▸ **Task**: Below are some entries; report how many of their lines contain the word "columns", giving nothing besides the number.

▸ **Material supplied**:

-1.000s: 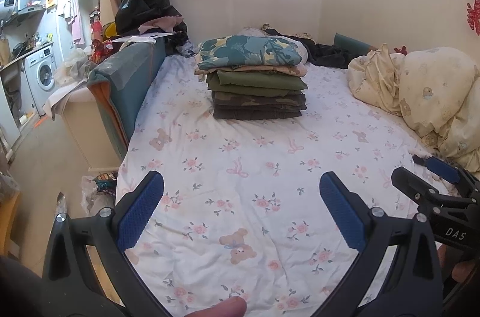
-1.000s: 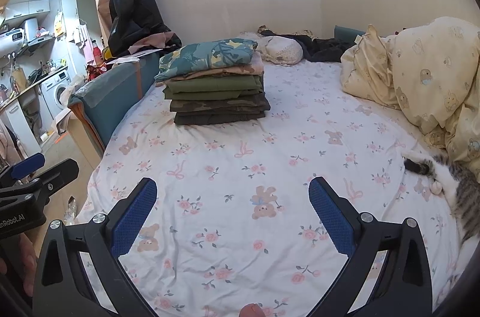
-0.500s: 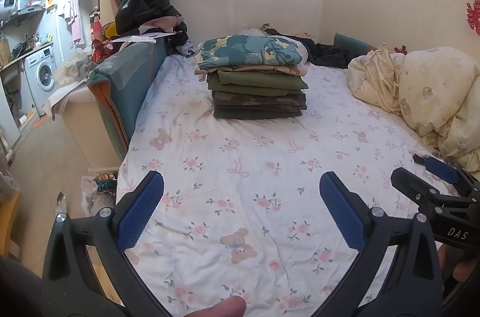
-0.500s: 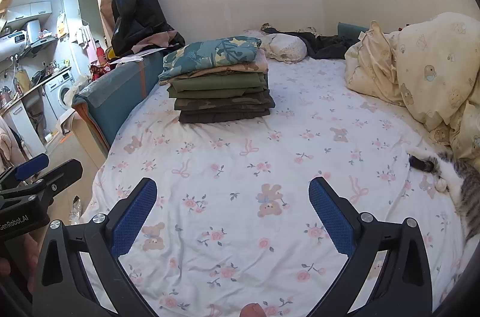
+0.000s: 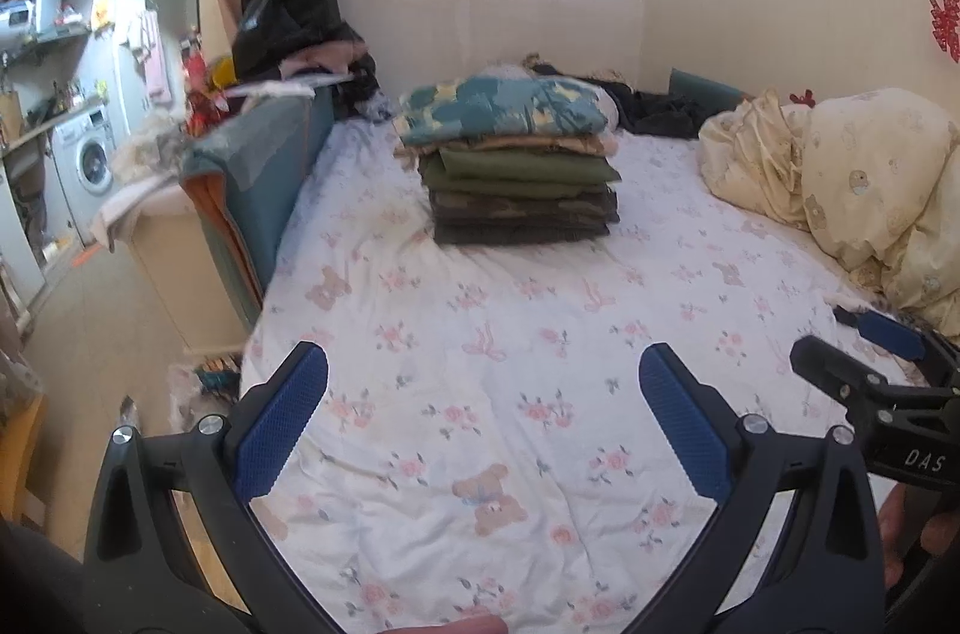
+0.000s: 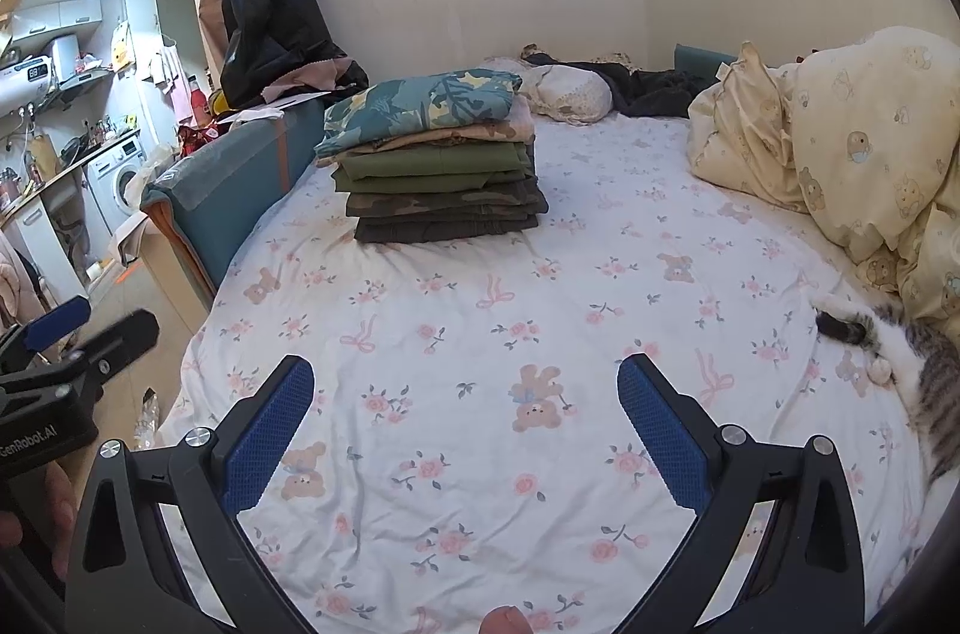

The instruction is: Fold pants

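Observation:
A stack of folded pants (image 5: 519,166) sits at the far side of the bed, with a teal patterned pair on top, then beige, olive and camouflage pairs; it also shows in the right wrist view (image 6: 435,166). My left gripper (image 5: 480,418) is open and empty above the floral sheet (image 5: 480,334), well short of the stack. My right gripper (image 6: 465,424) is open and empty above the sheet (image 6: 540,310). Each gripper shows at the edge of the other's view.
A cream bear-print duvet (image 6: 840,142) is heaped at the right. A cat (image 6: 900,358) lies at the right edge of the bed. A teal board (image 5: 258,178) lines the bed's left side. Dark clothes (image 6: 648,85) lie by the far wall. A washing machine (image 5: 87,160) stands at left.
The right gripper has drifted slightly left and back, so the stack sits further right in its view. The left gripper has barely moved. Both stay open.

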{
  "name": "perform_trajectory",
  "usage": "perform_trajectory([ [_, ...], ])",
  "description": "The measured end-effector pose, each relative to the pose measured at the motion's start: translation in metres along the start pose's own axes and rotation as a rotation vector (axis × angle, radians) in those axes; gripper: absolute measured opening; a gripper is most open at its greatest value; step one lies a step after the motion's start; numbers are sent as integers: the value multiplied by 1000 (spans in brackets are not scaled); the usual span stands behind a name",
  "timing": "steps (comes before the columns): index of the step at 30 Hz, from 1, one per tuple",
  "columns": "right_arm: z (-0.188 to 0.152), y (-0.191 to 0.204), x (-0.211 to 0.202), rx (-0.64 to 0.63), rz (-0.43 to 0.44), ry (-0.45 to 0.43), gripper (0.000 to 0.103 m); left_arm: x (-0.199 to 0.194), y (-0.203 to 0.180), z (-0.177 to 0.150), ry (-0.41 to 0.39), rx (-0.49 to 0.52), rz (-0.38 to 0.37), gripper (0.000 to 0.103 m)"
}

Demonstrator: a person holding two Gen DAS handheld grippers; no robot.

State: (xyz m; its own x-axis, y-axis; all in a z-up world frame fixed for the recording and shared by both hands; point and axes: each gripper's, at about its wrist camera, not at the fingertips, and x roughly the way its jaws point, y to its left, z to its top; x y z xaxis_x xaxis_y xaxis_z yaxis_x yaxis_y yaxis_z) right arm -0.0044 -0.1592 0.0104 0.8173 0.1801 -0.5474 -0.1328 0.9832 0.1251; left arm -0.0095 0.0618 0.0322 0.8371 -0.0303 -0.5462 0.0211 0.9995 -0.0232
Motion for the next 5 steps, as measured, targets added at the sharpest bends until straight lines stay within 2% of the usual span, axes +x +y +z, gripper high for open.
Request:
perform_trajectory([
  [2, 0, -1, -1, 3, -2, -4, 103, 2, 3, -1, 22, -21, -19, 102],
  [5, -1, -2, 0, 4, 0, -4, 103, 0, 3, -1, 4, -22, -10, 102],
])
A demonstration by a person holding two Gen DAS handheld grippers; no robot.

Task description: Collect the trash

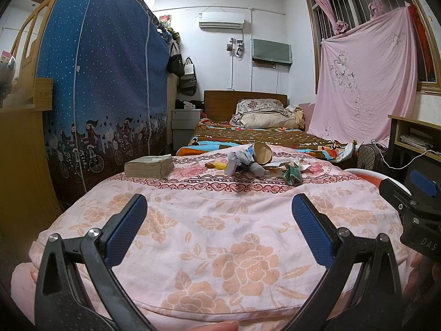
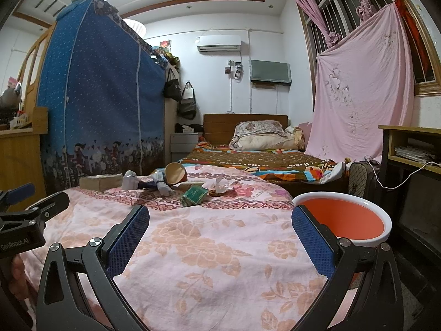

▸ **Result of the exercise**: 2